▸ About this exercise: Would you repeat every line below exactly, please?

———

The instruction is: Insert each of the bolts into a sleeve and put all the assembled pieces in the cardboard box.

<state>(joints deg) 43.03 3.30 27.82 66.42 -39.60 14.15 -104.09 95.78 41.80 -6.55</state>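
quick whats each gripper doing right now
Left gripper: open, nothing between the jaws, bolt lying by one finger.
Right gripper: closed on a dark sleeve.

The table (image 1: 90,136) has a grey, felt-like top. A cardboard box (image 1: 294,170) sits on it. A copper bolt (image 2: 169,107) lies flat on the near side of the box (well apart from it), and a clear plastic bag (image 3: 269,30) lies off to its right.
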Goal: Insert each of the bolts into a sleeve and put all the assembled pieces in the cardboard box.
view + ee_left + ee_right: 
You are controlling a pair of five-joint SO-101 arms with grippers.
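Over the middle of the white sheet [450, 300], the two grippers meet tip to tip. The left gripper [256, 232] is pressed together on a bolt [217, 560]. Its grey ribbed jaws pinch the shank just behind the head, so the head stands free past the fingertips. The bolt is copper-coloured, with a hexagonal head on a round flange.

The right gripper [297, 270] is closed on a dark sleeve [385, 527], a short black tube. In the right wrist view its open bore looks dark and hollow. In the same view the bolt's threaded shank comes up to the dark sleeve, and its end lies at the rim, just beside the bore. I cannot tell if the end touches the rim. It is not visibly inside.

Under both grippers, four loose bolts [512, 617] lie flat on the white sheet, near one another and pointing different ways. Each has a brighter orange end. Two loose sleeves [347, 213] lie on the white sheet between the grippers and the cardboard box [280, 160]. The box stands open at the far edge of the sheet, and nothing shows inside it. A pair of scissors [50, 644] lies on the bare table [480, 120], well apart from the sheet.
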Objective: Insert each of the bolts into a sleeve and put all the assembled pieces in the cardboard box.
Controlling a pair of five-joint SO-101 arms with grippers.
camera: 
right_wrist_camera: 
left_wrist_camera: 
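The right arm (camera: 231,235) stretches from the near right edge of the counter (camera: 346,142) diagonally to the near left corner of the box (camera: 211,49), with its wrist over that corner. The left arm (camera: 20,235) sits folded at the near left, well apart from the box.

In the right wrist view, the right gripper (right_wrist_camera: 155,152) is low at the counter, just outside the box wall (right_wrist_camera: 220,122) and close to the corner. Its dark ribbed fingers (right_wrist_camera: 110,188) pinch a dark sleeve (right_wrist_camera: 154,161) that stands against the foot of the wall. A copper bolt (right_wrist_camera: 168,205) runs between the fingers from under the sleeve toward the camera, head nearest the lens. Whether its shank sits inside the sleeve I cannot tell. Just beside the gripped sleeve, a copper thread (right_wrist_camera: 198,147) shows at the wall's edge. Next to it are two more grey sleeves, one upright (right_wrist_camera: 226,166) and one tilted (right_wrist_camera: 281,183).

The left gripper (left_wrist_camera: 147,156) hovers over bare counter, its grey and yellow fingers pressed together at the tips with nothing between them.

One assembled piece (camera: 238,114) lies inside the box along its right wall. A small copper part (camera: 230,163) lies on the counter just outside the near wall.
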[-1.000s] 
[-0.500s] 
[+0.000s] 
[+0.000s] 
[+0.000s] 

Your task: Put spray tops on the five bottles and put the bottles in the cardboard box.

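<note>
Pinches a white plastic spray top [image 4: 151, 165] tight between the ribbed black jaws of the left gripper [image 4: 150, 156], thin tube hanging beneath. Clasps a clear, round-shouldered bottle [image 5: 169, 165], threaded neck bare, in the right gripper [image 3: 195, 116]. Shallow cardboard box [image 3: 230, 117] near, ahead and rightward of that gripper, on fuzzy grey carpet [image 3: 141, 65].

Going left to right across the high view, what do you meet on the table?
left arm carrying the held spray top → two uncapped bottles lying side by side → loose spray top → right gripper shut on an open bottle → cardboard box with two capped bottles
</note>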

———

▸ Reply:
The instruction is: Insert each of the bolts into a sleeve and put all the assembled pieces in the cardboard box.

<state>(joints deg) 43.03 3.30 27.82 66.42 -39.60 14.15 -104.09 95.78 41.80 -6.55</state>
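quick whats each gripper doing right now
Left gripper: open, nothing between the jaws, bolt lying by one finger.
Right gripper: closed on a dark sleeve.

The table (image 1: 90,136) has a grey, felt-like top. A cardboard box (image 1: 294,170) sits on it. A copper bolt (image 2: 169,107) lies flat on the near side of the box (well apart from it), and a clear plastic bag (image 3: 269,30) lies off to its right.
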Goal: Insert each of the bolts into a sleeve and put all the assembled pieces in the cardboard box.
view + ee_left + ee_right: 
You are controlling a pair of five-joint SO-101 arms with grippers.
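Over the middle of the white sheet [450, 300], the two grippers meet tip to tip. The left gripper [256, 232] is pressed together on a bolt [217, 560]. Its grey ribbed jaws pinch the shank just behind the head, so the head stands free past the fingertips. The bolt is copper-coloured, with a hexagonal head on a round flange.

The right gripper [297, 270] is closed on a dark sleeve [385, 527], a short black tube. In the right wrist view its open bore looks dark and hollow. In the same view the bolt's threaded shank comes up to the dark sleeve, and its end lies at the rim, just beside the bore. I cannot tell if the end touches the rim. It is not visibly inside.

Under both grippers, four loose bolts [512, 617] lie flat on the white sheet, near one another and pointing different ways. Each has a brighter orange end. Two loose sleeves [347, 213] lie on the white sheet between the grippers and the cardboard box [280, 160]. The box stands open at the far edge of the sheet, and nothing shows inside it. A pair of scissors [50, 644] lies on the bare table [480, 120], well apart from the sheet.
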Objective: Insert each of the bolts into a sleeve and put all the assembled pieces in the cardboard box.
Controlling a pair of five-joint SO-101 arms with grippers.
camera: 
right_wrist_camera: 
left_wrist_camera: 
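The right arm (camera: 231,235) stretches from the near right edge of the counter (camera: 346,142) diagonally to the near left corner of the box (camera: 211,49), with its wrist over that corner. The left arm (camera: 20,235) sits folded at the near left, well apart from the box.

In the right wrist view, the right gripper (right_wrist_camera: 155,152) is low at the counter, just outside the box wall (right_wrist_camera: 220,122) and close to the corner. Its dark ribbed fingers (right_wrist_camera: 110,188) pinch a dark sleeve (right_wrist_camera: 154,161) that stands against the foot of the wall. A copper bolt (right_wrist_camera: 168,205) runs between the fingers from under the sleeve toward the camera, head nearest the lens. Whether its shank sits inside the sleeve I cannot tell. Just beside the gripped sleeve, a copper thread (right_wrist_camera: 198,147) shows at the wall's edge. Next to it are two more grey sleeves, one upright (right_wrist_camera: 226,166) and one tilted (right_wrist_camera: 281,183).

The left gripper (left_wrist_camera: 147,156) hovers over bare counter, its grey and yellow fingers pressed together at the tips with nothing between them.

One assembled piece (camera: 238,114) lies inside the box along its right wall. A small copper part (camera: 230,163) lies on the counter just outside the near wall.
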[-1.000s] 
[-0.500s] 
[+0.000s] 
[+0.000s] 
[+0.000s] 

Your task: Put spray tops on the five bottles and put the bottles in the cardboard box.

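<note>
Pinches a white plastic spray top [image 4: 151, 165] tight between the ribbed black jaws of the left gripper [image 4: 150, 156], thin tube hanging beneath. Clasps a clear, round-shouldered bottle [image 5: 169, 165], threaded neck bare, in the right gripper [image 3: 195, 116]. Shallow cardboard box [image 3: 230, 117] near, ahead and rightward of that gripper, on fuzzy grey carpet [image 3: 141, 65].

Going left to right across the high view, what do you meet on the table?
left arm carrying the held spray top → two uncapped bottles lying side by side → loose spray top → right gripper shut on an open bottle → cardboard box with two capped bottles
</note>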

This exercise has been answered in full.